• [Problem to work on]:
Every line containing the string "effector" is to be copied from the records.

• [Source data]:
◇ ◇ ◇ ◇

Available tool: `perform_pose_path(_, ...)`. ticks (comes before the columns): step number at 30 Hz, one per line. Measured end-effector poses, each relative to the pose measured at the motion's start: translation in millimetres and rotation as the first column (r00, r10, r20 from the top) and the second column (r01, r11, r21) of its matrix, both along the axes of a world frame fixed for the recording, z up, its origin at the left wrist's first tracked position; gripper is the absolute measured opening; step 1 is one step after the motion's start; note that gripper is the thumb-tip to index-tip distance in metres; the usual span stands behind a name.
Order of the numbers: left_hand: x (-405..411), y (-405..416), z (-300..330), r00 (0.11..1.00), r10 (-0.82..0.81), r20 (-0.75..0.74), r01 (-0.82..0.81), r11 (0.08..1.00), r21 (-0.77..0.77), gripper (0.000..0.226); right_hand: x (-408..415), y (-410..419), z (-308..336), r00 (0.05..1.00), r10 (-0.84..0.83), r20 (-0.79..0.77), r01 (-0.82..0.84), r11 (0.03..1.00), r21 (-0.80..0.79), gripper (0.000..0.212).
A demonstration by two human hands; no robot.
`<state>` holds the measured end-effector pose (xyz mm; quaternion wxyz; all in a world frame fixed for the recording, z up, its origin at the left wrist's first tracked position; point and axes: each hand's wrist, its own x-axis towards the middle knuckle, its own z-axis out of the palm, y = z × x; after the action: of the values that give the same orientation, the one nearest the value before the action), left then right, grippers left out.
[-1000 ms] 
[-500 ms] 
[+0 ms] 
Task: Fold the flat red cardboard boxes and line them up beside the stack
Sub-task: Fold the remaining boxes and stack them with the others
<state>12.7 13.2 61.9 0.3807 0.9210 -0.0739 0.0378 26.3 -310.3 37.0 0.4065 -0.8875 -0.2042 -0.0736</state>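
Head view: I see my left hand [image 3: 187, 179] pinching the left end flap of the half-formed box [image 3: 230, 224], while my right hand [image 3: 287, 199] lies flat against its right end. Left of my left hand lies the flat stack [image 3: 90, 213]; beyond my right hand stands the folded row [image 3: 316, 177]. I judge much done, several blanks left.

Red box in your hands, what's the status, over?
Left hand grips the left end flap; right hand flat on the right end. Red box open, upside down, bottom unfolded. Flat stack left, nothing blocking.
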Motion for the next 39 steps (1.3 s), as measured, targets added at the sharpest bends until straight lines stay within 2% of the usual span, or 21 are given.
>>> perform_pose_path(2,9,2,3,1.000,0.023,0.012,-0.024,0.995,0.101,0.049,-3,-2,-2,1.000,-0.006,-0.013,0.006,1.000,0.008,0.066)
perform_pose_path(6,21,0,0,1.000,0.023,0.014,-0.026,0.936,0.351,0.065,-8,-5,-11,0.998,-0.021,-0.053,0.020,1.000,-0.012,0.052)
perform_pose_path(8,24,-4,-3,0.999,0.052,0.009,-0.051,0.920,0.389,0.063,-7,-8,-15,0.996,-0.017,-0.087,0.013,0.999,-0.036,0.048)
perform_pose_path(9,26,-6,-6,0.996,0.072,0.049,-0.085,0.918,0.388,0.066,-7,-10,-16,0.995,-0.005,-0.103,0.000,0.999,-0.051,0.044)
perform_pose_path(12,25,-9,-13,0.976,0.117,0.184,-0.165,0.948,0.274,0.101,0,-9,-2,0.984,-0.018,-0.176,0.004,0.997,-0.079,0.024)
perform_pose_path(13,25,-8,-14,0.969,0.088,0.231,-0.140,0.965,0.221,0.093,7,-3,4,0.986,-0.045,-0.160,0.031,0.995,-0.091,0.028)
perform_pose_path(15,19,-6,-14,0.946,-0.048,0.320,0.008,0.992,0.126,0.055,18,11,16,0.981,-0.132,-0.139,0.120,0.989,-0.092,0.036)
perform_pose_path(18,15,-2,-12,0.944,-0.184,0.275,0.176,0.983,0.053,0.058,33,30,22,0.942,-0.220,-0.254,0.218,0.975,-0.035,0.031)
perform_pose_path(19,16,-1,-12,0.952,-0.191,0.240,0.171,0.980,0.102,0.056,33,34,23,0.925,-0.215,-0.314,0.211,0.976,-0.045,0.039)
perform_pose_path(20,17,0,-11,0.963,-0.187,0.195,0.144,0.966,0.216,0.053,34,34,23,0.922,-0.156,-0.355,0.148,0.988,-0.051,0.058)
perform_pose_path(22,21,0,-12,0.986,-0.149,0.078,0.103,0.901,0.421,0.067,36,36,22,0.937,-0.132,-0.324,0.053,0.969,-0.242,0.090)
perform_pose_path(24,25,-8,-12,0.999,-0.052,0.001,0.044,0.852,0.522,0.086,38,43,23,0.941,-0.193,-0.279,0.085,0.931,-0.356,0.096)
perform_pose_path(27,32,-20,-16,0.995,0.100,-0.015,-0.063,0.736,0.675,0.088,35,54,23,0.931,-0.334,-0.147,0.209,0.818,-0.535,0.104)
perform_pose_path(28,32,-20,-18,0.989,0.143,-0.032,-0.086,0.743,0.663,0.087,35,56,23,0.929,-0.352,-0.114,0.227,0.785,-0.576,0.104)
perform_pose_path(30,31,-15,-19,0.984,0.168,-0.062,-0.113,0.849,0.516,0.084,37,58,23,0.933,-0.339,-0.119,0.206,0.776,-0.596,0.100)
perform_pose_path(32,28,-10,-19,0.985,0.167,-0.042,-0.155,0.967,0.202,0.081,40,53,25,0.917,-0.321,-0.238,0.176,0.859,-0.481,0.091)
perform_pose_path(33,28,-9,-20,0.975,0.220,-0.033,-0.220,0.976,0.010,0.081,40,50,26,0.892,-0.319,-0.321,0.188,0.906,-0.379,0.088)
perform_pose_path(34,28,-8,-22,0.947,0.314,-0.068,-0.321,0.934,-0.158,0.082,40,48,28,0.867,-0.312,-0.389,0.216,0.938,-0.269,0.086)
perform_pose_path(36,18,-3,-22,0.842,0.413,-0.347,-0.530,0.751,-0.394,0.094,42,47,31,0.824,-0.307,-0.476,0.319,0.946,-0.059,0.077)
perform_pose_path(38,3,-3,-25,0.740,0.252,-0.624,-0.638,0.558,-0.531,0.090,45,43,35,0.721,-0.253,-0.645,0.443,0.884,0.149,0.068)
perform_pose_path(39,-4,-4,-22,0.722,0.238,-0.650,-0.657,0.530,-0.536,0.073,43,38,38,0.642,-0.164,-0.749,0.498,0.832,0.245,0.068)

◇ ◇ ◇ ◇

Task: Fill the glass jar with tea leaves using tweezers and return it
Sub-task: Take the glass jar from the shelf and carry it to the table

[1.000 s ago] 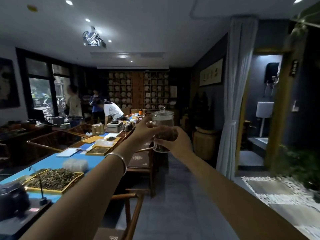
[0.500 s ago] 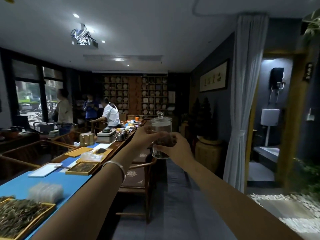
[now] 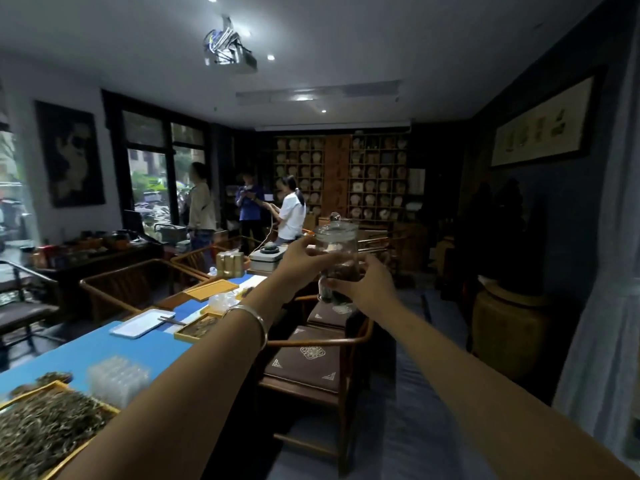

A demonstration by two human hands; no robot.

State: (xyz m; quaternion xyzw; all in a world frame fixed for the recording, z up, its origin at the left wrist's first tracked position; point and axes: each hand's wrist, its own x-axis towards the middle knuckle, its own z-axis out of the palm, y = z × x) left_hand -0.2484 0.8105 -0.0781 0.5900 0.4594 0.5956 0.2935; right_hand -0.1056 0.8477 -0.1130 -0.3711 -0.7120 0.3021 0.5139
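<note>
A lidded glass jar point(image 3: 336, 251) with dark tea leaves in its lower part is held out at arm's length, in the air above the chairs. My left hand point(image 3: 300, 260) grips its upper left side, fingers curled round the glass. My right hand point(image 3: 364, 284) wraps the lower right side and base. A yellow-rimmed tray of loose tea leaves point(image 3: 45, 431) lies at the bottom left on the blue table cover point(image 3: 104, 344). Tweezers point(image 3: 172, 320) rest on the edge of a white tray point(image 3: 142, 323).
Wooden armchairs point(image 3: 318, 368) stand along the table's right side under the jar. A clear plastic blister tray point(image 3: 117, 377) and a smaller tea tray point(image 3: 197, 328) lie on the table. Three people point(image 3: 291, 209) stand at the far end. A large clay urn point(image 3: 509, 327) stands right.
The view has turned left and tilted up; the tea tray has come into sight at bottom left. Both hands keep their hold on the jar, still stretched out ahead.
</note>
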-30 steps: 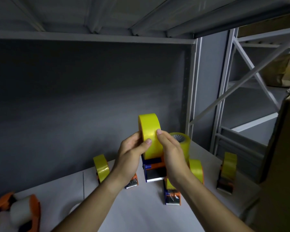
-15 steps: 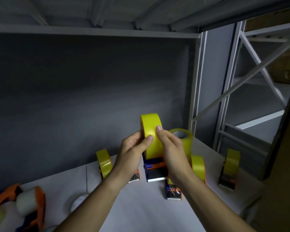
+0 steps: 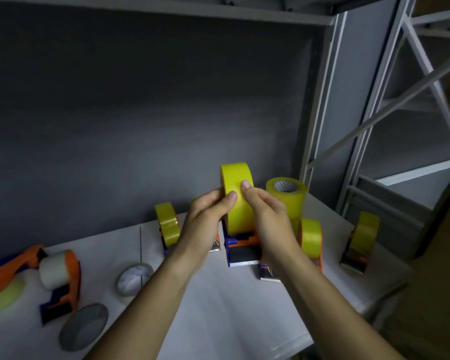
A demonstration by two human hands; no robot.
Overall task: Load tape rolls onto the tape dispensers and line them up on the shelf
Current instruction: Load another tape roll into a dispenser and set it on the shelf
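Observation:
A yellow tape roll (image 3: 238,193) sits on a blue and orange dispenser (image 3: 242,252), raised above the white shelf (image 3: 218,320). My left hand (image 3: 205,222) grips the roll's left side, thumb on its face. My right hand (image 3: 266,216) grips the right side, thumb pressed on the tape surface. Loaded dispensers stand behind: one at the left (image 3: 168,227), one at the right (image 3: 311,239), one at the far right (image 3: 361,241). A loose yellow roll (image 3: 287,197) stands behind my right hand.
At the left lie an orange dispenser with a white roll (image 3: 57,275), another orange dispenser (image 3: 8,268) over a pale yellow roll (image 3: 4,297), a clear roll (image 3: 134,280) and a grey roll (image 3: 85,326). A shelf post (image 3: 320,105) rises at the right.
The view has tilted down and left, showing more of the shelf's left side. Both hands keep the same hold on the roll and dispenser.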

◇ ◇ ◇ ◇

• [Task answer]:
Available tool: `perform_pose_path(_, ...)`. ticks (comes before the columns): step number at 30 Hz, one per line. Measured end-effector poses, each relative to the pose measured at the motion's start: translation in millimetres and rotation as the first column (r00, r10, r20 from the top) and the second column (r01, r11, r21) of its matrix, both along the axes of a world frame fixed for the recording, z up, its origin at the left wrist's first tracked position; gripper is the absolute measured opening; step 1 is one step after the motion's start; note that gripper is the thumb-tip to index-tip distance in metres; the usual span stands behind a name.
`<state>` holds the measured end-effector pose (xyz mm; quaternion wxyz; all in a world frame fixed for the recording, z up, its origin at the left wrist's first tracked position; point and axes: each hand's wrist, its own x-axis towards the middle knuckle, its own z-axis out of the palm, y = z × x; after the action: of the values that give the same orientation, the one nearest the value before the action), left then right, grippers left out.

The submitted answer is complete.